■ **WORK REQUIRED**
Starting with the first line of the data that follows, transcribe every line verbatim until the line containing "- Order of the" has been transcribed.

(Saved entries)
○ ○ ○ ○ ○

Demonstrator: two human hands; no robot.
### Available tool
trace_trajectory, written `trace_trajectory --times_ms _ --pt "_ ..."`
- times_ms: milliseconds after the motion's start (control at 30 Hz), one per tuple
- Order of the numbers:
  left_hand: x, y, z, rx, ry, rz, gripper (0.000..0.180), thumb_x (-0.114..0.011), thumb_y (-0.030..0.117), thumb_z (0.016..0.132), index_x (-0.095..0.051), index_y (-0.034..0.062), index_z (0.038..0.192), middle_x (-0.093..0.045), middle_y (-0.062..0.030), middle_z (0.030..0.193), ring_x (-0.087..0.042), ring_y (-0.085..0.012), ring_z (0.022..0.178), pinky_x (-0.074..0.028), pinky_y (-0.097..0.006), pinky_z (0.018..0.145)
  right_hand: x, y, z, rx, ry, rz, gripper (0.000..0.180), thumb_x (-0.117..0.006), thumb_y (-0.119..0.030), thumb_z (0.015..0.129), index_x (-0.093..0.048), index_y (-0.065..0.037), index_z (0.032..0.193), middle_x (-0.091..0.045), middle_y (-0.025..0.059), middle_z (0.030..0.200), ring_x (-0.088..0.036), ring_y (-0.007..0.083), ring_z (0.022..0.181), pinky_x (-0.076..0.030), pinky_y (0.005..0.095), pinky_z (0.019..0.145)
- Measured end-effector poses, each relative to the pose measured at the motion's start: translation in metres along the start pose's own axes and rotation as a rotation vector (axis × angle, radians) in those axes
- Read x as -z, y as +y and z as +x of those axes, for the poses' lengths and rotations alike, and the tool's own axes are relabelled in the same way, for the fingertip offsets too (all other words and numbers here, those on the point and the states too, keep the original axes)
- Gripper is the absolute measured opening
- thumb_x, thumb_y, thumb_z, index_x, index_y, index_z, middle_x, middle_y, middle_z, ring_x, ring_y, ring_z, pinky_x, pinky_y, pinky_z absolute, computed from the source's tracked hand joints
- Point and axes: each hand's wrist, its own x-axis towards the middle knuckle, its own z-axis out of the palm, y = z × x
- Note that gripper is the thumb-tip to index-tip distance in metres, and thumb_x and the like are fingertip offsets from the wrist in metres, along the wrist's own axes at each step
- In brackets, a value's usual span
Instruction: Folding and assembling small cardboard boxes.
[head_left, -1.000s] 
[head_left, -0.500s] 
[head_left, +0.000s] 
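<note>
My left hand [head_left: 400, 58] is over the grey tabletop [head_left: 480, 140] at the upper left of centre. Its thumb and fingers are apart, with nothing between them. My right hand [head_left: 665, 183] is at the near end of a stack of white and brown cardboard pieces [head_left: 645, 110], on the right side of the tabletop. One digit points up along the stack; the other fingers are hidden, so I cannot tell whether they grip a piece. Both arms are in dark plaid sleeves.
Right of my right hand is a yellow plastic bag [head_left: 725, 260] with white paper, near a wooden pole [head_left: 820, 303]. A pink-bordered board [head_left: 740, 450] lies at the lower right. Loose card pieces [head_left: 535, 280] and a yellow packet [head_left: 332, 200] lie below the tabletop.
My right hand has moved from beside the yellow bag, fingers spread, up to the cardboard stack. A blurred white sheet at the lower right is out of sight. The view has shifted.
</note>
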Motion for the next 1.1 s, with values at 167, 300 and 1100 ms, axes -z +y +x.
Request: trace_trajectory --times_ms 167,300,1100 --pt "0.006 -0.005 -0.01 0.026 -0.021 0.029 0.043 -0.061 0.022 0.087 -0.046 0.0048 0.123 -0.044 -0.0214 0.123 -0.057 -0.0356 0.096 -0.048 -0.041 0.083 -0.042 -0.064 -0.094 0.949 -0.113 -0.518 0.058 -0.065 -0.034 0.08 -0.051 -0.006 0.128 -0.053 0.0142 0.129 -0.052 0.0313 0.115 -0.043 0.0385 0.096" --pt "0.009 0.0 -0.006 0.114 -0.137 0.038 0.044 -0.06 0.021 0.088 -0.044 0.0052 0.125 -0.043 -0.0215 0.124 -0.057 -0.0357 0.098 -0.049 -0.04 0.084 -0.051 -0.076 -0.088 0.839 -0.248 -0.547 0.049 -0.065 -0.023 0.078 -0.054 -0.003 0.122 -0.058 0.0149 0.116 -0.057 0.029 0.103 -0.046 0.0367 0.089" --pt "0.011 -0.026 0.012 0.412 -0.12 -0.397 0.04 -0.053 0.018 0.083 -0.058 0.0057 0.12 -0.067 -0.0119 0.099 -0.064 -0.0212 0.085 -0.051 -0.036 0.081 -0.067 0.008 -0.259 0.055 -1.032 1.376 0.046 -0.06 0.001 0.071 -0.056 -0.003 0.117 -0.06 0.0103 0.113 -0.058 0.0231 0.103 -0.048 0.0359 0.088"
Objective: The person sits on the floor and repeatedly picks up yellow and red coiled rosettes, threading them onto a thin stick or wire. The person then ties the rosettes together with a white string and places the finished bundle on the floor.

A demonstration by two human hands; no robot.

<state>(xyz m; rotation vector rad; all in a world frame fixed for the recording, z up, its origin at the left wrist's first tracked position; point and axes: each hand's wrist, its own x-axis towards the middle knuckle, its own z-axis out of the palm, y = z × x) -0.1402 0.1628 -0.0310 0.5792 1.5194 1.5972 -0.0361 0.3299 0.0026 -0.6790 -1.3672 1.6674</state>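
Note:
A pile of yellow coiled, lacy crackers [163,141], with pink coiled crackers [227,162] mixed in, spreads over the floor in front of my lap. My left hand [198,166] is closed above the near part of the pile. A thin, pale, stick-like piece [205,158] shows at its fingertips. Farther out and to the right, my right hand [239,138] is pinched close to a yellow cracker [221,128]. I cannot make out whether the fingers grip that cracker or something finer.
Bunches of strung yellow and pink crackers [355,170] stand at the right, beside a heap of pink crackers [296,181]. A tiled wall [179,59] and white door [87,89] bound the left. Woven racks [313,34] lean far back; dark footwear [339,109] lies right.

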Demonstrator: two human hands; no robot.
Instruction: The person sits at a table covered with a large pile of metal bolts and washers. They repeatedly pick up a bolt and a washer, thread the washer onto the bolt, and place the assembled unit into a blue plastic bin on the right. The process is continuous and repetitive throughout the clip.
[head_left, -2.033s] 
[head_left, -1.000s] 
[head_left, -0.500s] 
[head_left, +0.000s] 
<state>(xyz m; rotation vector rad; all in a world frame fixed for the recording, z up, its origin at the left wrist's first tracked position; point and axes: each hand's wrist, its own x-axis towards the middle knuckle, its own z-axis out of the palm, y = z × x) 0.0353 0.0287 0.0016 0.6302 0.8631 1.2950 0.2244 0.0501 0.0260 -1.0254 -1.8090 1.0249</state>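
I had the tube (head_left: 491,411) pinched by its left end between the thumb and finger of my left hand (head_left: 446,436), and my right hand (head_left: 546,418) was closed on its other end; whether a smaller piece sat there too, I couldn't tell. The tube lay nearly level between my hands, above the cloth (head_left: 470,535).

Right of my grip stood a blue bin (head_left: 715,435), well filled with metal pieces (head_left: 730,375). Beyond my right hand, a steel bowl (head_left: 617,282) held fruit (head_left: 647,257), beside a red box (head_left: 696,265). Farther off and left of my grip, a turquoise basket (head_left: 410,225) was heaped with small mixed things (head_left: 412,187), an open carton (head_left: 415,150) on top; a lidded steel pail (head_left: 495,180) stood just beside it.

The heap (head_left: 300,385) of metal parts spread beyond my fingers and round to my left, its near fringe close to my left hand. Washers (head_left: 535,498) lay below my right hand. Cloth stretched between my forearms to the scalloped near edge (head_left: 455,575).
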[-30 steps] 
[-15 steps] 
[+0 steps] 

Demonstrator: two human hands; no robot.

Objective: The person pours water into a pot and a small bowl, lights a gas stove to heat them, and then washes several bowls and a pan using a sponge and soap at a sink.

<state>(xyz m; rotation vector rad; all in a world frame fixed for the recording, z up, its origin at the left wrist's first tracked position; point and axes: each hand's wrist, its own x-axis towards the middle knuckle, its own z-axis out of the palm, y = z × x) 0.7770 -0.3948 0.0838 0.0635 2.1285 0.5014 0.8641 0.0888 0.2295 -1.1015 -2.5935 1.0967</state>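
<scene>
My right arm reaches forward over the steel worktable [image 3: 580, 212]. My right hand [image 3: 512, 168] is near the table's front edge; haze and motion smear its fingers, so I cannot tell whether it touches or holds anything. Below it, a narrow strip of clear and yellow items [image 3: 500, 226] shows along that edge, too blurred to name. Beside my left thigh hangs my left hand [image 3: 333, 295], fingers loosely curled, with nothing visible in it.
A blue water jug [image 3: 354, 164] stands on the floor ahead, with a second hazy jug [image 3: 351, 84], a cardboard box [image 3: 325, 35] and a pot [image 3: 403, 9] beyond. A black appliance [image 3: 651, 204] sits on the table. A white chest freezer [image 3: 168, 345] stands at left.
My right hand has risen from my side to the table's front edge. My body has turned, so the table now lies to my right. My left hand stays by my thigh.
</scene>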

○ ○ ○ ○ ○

■ **SOLUTION FOR THIS EXERCISE**
Demonstrator: two human hands; no robot.
### Available tool
trace_trajectory, written `trace_trajectory --times_ms _ --pt "_ ..."`
- times_ms: milliseconds after the motion's start (control at 30 Hz), one per tuple
- Order of the numbers:

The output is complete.